== What the task asks ==
All entries must be transcribed exactly, down to the last character.

== Data items ==
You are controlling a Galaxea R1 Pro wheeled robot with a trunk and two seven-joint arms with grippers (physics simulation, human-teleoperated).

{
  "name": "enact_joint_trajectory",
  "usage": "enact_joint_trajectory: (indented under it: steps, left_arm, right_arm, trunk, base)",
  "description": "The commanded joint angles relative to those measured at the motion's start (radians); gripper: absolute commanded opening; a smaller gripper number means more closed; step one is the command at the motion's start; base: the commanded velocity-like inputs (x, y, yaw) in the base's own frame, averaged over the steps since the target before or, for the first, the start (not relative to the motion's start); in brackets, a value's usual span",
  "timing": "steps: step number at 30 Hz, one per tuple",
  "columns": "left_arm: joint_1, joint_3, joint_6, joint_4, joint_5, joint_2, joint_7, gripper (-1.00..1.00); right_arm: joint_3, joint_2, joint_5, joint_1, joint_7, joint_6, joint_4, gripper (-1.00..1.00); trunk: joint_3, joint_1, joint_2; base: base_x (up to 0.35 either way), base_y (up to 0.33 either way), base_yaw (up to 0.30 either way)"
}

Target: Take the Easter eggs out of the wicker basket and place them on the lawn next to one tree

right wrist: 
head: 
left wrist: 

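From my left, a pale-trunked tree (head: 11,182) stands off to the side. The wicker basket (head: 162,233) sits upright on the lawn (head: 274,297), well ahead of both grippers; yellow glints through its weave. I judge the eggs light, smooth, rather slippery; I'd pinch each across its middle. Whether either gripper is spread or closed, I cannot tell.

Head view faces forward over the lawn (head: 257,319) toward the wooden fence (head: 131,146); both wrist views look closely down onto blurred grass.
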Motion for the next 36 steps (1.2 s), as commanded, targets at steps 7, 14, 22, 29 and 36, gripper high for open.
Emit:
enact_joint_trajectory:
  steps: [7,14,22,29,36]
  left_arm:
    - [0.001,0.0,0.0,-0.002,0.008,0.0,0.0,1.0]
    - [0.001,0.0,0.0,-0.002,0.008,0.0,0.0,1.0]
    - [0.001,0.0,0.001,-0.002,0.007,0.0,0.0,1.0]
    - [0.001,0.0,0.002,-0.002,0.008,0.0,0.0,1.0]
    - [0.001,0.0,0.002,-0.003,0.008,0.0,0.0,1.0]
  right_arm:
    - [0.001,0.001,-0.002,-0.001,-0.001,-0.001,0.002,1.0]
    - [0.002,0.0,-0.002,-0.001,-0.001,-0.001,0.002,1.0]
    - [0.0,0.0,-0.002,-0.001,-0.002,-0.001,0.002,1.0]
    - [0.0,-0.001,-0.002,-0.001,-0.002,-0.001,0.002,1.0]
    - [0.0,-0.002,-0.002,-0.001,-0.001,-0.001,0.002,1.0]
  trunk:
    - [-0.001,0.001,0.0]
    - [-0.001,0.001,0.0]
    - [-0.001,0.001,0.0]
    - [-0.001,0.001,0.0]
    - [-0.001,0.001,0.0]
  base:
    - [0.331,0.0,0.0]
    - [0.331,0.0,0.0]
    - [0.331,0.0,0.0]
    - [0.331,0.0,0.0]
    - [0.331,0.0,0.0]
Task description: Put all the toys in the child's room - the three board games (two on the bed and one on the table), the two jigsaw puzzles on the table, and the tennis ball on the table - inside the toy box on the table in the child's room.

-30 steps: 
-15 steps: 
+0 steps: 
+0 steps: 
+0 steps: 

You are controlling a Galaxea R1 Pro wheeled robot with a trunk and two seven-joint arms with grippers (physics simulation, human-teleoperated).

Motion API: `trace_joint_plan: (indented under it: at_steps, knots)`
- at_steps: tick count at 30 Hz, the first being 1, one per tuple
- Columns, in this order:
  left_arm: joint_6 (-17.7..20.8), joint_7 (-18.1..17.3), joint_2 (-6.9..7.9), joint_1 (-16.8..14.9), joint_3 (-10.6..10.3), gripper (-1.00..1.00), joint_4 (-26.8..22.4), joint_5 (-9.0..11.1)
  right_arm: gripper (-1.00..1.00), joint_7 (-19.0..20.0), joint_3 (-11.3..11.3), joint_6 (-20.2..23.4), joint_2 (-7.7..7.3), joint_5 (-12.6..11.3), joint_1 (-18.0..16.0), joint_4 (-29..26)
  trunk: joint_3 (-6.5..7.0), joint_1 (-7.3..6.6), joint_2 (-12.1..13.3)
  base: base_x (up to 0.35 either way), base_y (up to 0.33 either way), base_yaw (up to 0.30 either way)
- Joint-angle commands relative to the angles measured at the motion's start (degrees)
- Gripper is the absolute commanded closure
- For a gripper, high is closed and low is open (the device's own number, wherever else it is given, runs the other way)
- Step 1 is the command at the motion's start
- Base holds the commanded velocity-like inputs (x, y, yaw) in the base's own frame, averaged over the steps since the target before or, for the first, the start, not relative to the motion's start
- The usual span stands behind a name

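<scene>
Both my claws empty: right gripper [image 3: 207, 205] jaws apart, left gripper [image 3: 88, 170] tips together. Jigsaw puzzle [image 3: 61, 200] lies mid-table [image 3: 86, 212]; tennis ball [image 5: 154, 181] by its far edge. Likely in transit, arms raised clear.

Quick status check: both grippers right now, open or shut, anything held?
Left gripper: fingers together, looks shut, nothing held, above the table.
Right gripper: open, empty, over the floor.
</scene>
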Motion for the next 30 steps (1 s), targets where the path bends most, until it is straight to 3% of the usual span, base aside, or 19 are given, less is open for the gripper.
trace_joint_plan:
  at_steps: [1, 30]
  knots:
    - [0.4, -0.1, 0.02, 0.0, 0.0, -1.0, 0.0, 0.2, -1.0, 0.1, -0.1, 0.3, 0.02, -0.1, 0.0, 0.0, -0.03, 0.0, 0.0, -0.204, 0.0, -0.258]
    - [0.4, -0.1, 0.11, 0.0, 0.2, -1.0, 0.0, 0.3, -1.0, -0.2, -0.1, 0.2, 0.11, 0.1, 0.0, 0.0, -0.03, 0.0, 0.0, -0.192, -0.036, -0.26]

== Solution ==
You are controlling a Galaxea R1 Pro wheeled robot with a trunk and two seven-joint arms with grippers (physics simulation, human-teleoperated).

{
  "name": "enact_joint_trajectory",
  "usage": "enact_joint_trajectory: (indented under it: steps, left_arm, right_arm, trunk, base)",
  "description": "The commanded joint angles relative to those measured at the motion's start (radians); gripper: absolute commanded opening; a smaller gripper number means more closed; step one is the command at the motion's start; base: the commanded velocity-like inputs (x, y, yaw) in the base's own frame, averaged over the steps since the target before or, for the first, the start (not relative to the motion's start); in brackets, a value's usual span",
  "timing": "steps: step number at 30 Hz, one per tuple",
  "columns": "left_arm: joint_1, joint_3, joint_6, joint_4, joint_5, joint_2, joint_7, gripper (-1.00..1.00); right_arm: joint_3, joint_2, joint_5, joint_1, joint_7, joint_6, joint_4, gripper (-1.00..1.00); trunk: joint_3, joint_1, joint_2; base: base_x (up to 0.35 either way), base_y (up to 0.33 either way), base_yaw (up to 0.30 either way)"
}

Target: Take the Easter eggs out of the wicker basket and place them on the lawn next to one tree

right wrist: 
head: 
left wrist: 

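From my left, a pale-trunked tree (head: 11,182) stands off to the side. The wicker basket (head: 162,233) sits upright on the lawn (head: 274,297), well ahead of both grippers; yellow glints through its weave. I judge the eggs light, smooth, rather slippery; I'd pinch each across its middle. Whether either gripper is spread or closed, I cannot tell.

Head view faces forward over the lawn (head: 257,319) toward the wooden fence (head: 131,146); both wrist views look closely down onto blurred grass.
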Motion for the next 36 steps (1.2 s), as commanded, targets at steps 7, 14, 22, 29 and 36, gripper high for open.
Emit:
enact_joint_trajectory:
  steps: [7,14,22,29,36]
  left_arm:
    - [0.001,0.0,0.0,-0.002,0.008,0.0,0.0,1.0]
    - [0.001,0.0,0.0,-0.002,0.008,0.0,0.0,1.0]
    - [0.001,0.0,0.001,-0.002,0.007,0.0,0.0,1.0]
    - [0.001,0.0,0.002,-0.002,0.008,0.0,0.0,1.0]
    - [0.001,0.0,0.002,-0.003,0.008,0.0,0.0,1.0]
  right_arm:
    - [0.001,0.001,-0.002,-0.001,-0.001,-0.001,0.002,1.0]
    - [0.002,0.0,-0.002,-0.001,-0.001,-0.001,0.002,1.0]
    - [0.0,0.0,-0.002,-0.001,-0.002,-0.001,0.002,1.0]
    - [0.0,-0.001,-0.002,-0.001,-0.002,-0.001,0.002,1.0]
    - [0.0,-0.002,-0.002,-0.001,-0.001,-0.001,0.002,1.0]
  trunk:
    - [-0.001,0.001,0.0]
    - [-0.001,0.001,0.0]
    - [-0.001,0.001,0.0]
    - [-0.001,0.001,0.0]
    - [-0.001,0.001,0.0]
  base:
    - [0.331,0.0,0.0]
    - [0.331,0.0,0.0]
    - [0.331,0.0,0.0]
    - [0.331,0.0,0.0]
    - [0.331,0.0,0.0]
Task description: Put all the toys in the child's room - the three board games (two on the bed and one on the table), the two jigsaw puzzles on the table, and the tennis ball on the table - inside the toy box on the table in the child's room.

-30 steps: 
-15 steps: 
+0 steps: 
+0 steps: 
+0 steps: 

You are controlling a Galaxea R1 Pro wheeled robot with a trunk and two seven-joint arms with grippers (physics simulation, human-teleoperated).

Motion API: `trace_joint_plan: (indented under it: at_steps, knots)`
- at_steps: tick count at 30 Hz, the first being 1, one per tuple
- Columns, in this order:
  left_arm: joint_6 (-17.7..20.8), joint_7 (-18.1..17.3), joint_2 (-6.9..7.9), joint_1 (-16.8..14.9), joint_3 (-10.6..10.3), gripper (-1.00..1.00), joint_4 (-26.8..22.4), joint_5 (-9.0..11.1)
  right_arm: gripper (-1.00..1.00), joint_7 (-19.0..20.0), joint_3 (-11.3..11.3), joint_6 (-20.2..23.4), joint_2 (-7.7..7.3), joint_5 (-12.6..11.3), joint_1 (-18.0..16.0), joint_4 (-29..26)
  trunk: joint_3 (-6.5..7.0), joint_1 (-7.3..6.6), joint_2 (-12.1..13.3)
  base: base_x (up to 0.35 either way), base_y (up to 0.33 either way), base_yaw (up to 0.30 either way)
- Joint-angle commands relative to the angles measured at the motion's start (degrees)
- Gripper is the absolute commanded closure
- For a gripper, high is closed and low is open (the device's own number, wherever else it is given, runs the other way)
- Step 1 is the command at the motion's start
- Base holds the commanded velocity-like inputs (x, y, yaw) in the base's own frame, averaged over the steps since the target before or, for the first, the start, not relative to the motion's start
- The usual span stands behind a name

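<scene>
Both my claws empty: right gripper [image 3: 207, 205] jaws apart, left gripper [image 3: 88, 170] tips together. Jigsaw puzzle [image 3: 61, 200] lies mid-table [image 3: 86, 212]; tennis ball [image 5: 154, 181] by its far edge. Likely in transit, arms raised clear.

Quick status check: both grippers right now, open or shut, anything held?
Left gripper: fingers together, looks shut, nothing held, above the table.
Right gripper: open, empty, over the floor.
</scene>
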Motion for the next 30 steps (1 s), targets where the path bends most, until it is straight to 3% of the usual span, base aside, or 19 are given, less is open for the gripper.
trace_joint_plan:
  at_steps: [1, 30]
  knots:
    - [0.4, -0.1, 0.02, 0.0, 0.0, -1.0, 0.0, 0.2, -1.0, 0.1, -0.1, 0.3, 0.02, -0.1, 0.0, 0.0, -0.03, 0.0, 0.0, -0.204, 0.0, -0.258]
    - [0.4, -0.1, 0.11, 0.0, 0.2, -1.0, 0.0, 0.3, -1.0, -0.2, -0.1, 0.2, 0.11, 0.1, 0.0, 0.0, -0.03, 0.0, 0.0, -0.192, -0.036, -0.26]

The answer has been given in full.